DIRECTIONS: Using the records below, find how many lines hold the word "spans" and reply with only that number.

__________________________________________________

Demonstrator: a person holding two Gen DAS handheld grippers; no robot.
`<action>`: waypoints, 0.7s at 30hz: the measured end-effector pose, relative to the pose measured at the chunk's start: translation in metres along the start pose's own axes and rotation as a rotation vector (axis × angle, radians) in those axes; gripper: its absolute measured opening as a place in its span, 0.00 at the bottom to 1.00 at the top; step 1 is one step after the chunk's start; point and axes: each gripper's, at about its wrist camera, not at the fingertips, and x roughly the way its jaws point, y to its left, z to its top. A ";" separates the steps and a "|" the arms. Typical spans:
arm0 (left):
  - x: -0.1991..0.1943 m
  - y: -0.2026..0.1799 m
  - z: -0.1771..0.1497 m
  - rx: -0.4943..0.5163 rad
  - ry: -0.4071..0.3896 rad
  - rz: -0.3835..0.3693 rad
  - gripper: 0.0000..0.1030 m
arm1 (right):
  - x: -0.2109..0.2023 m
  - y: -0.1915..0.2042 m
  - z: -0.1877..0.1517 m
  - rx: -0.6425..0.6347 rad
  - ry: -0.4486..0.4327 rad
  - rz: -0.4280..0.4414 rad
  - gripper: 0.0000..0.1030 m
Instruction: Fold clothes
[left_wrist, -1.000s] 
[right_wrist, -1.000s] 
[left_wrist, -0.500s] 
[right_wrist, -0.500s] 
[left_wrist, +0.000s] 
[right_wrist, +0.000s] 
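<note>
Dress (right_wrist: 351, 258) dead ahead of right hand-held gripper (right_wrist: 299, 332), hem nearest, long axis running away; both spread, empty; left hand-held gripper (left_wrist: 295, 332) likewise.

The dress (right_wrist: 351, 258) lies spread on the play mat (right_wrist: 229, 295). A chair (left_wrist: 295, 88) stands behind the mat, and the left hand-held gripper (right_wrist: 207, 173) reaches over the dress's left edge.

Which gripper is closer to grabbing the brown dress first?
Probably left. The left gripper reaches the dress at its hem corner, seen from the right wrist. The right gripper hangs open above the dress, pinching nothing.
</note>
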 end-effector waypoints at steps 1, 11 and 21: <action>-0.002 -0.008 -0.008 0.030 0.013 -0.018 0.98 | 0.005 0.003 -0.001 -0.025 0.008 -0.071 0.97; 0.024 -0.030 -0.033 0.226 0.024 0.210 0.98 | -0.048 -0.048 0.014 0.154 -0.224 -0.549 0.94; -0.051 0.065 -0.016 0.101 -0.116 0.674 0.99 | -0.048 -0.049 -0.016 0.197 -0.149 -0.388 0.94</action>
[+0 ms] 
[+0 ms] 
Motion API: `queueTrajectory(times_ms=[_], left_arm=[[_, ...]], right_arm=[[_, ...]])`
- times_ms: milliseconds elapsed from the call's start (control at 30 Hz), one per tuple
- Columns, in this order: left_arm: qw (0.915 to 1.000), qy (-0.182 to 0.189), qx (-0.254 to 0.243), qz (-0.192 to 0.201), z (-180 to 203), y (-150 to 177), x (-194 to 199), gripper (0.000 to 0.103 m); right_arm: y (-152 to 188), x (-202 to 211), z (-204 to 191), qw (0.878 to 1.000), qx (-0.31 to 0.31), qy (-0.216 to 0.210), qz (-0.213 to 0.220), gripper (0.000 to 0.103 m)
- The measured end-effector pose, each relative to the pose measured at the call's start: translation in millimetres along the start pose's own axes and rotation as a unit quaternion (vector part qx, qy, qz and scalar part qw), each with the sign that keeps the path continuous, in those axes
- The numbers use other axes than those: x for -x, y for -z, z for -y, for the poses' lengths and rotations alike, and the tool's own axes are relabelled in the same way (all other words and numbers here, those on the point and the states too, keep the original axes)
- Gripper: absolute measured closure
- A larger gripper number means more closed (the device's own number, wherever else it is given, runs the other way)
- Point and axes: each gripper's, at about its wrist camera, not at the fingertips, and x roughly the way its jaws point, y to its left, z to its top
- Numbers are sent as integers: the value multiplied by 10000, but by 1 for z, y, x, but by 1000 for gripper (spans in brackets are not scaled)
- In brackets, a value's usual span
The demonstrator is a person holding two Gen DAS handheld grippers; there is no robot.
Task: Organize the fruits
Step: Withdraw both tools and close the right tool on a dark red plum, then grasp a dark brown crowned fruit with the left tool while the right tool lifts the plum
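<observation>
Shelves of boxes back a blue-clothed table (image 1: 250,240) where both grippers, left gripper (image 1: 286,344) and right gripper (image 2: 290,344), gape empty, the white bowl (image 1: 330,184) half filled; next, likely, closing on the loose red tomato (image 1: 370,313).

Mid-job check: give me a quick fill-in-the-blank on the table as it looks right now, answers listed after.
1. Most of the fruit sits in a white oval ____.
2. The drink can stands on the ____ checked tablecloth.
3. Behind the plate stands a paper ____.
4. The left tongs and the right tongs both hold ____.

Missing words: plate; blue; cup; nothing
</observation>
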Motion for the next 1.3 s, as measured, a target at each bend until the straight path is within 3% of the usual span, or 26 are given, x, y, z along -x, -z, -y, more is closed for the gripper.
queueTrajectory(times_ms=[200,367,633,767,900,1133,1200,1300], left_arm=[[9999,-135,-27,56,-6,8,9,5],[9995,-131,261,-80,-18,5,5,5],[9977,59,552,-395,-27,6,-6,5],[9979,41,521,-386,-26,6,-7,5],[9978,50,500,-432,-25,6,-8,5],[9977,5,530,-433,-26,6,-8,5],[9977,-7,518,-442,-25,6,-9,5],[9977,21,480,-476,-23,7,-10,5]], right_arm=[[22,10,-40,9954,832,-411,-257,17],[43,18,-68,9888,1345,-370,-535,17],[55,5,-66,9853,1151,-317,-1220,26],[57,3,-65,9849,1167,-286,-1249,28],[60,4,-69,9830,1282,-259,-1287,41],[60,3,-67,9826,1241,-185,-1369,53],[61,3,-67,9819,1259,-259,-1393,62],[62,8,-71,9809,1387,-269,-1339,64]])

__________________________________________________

RESPONSE TO THE EXERCISE: 2